■ **Exercise details**:
The line containing "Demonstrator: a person" marks the end; write out exactly every line from the start of the data up to and including it, without the pictures.

★ ★ ★ ★

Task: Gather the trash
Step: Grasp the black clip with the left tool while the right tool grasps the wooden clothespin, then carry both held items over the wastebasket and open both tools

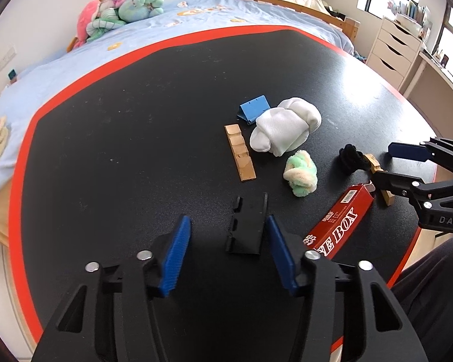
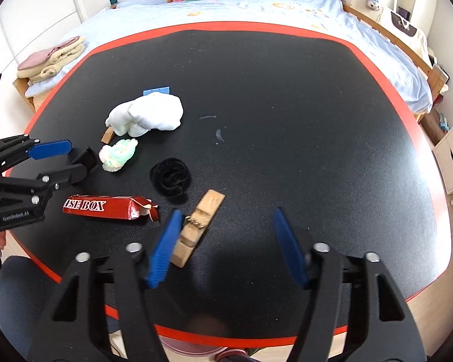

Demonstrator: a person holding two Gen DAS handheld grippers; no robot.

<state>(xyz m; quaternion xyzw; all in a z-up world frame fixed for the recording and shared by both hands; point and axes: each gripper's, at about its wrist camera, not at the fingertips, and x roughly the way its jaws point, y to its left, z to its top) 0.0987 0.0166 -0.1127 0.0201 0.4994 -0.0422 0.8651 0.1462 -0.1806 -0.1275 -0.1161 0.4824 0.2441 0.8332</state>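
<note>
On the black table [image 1: 120, 150], my left gripper [image 1: 228, 226] is open. A flat black plastic piece [image 1: 247, 226] lies between its blue pads, close to the right pad and apart from the left one. My right gripper [image 2: 226, 212] is open too, just above a wooden clip piece [image 2: 199, 226] that lies by its left finger [image 2: 166, 241]. A torn red box [image 2: 105, 208] lies between the two grippers. A black fuzzy ring [image 2: 170, 178] and a green-and-white fluffy ball [image 2: 117, 152] sit beyond it.
A white cloth bundle [image 1: 284, 128], a blue plastic piece [image 1: 253, 110] and a wooden strip [image 1: 240, 152] lie mid-table. The table has a red rim [image 1: 24, 157]. Behind it stands a bed [image 1: 75, 60] with plush toys [image 1: 120, 9]; white drawers [image 1: 392, 51] are at the right.
</note>
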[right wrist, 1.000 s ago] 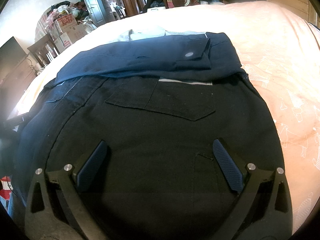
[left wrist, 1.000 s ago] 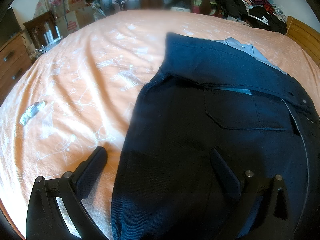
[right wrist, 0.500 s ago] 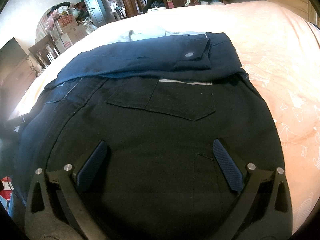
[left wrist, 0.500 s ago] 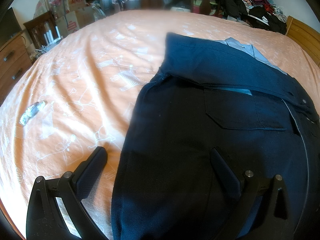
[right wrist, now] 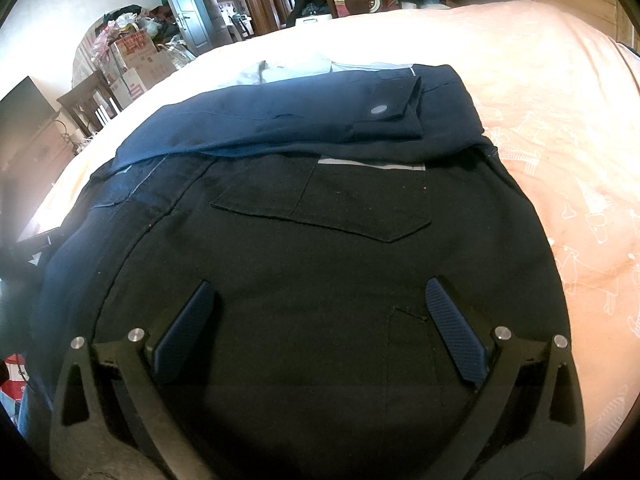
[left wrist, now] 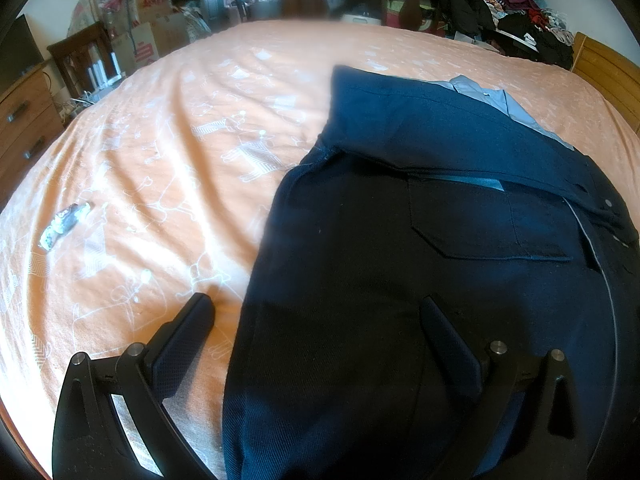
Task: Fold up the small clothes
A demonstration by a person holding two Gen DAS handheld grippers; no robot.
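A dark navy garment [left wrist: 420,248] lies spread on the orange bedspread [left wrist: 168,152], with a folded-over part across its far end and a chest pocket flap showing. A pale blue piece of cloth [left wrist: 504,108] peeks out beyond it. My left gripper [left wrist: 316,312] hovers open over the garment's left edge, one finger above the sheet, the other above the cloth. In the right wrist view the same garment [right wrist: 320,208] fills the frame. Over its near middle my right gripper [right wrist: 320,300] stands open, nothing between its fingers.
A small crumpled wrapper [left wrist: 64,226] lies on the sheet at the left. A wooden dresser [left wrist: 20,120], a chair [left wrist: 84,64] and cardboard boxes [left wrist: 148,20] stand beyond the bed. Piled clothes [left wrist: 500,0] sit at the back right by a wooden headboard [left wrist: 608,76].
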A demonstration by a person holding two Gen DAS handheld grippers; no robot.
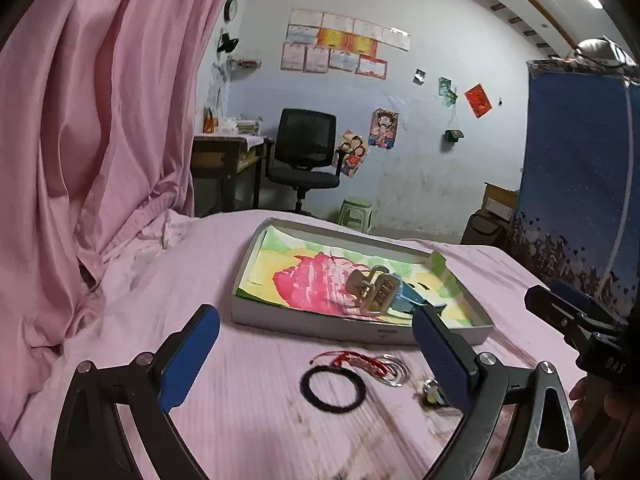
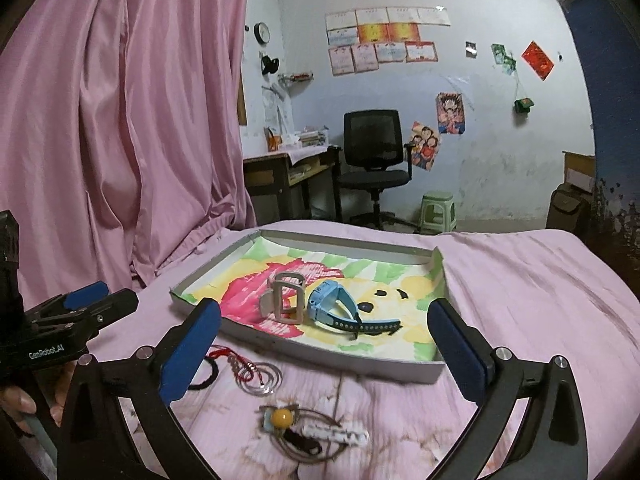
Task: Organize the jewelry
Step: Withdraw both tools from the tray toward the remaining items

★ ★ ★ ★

■ **Expected answer**:
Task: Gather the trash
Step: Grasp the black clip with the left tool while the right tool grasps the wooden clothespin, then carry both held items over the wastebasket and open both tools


Demonstrator: a person holding two Gen DAS handheld grippers; no robot.

No further answer will be given.